Exercise goal
Please reproduce the data in its entirety, word for word.

Data below
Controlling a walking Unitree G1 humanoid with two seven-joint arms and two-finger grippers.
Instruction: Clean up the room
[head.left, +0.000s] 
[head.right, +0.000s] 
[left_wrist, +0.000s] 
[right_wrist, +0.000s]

Output of the task
Controlling a walking Unitree G1 humanoid with two seven-joint arms and two-finger grippers.
Instruction: Clean up the room
[head.left, +0.000s] 
[head.right, +0.000s] 
[left_wrist, +0.000s] 
[right_wrist, +0.000s]

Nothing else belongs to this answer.